Q: What Time Is It...?

A: No clue...

sunny 26 °C

Losing track of time seems to be a characteristic of the people on the island. "Bermuda time" is about 30 minutes to an hour behind real time. We fit in quite well.

We had our anniversary dinner at Blu, a restaurant encased in glass with a view of the island and the sun setting over the ocean. As the orange glow dimmed to red and cascaded over the green landscape, the scattered white rooftops took on the same hue as the early sunset and acted as the lights on a tree; dimmer dialed to romantic. The food was impecable, some of the best seafood on the island, and new wine favourites were discovered. Since we were in a relatively calm state of mind we decided to go to the Hamilton Princess hotel to seek a lounge-type atmosphere. To our disappointment the entertainment of the night was non-existent. Luckily of the servers informed us about the party happening at the Snorkel Beach Club. We hopped on our cycle and took a 40 minute drive to the far western tip of the island.
The outdoor beach club was packed. An energetic, drunken crowd danced to intermittently playing music by DJ's who thought talking into the mic and switching songs every 4-9 seconds was "in". We had a drink and danced as long as the music allowed and dove another 30 minutes back home under clear, star littered skies through a calm summer breeze.
We stayed up all night and drove down to Elbow Beach Resort to watch the sunrise. Although the the skies were clear, the horizon had storm clouds blocking the fine line between the ocean and sky. Initially I was not please but a man setting up the beachfront restaurant beside us said exactly what I needed to hear in order to fully appreciate the moments to come: "Isn't it wonderful? The sunrise is different every morning, just when you think you've seen them all..."
This helped me embrace the spectacle's perfect imperfection. The rays burst through the cloudscape wherever the tiniest break would allow and I managed to get a few decent shots to share with you.

Later the same day we went "caving". Yes, with flashlights, climbing down ropes into the deep unknown, watching our step, the whole nine.
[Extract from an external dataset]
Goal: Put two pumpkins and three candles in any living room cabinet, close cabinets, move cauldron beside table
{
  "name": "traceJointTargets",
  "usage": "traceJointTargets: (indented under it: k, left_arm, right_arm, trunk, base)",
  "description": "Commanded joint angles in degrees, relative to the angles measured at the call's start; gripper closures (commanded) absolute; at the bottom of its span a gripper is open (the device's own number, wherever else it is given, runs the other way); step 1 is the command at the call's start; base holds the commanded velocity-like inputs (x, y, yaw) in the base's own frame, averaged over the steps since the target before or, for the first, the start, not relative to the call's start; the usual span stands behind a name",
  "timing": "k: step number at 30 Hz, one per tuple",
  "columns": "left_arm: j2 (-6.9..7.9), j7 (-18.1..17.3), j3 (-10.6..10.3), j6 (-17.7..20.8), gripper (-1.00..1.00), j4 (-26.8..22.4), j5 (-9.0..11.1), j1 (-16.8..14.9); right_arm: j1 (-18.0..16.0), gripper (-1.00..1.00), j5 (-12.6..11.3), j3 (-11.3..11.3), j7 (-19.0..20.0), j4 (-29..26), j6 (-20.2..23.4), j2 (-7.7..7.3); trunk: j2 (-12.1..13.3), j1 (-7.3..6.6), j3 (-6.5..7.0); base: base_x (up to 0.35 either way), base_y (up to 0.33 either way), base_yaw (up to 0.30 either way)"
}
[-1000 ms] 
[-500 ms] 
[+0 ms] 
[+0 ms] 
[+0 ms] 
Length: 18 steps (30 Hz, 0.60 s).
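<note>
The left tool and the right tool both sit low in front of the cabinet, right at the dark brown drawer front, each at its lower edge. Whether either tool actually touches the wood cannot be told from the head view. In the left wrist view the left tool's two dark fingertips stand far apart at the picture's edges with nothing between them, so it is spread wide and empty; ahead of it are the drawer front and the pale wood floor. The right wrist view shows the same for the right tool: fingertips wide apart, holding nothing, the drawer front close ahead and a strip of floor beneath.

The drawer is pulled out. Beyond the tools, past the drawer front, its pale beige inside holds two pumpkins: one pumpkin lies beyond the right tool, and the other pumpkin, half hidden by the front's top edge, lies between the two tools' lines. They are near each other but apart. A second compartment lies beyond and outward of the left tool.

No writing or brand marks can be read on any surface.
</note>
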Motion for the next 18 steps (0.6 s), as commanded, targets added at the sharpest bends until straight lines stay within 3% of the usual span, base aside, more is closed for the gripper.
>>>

The bottom of the cave had a pool that leads from one vast chamber into the next. Obviously my flashlight died but luckily I brought my phone as backup since it works great as a flashlight (flashlight app...awesome). However this only works if you have the battery power to back it up. We made due with the remaining two weakening light sources and managed to get back out of the cave alive.

Have you ever seen a Galapagos Turtle? Well if not they are about the size of a park bench and move just as quickly. I caught one trying to mate with another, a slow affair, and the female just wasn't having any of it. The male begrudgingly backed off when the toddler next to him ruined the moment that was clearly never there.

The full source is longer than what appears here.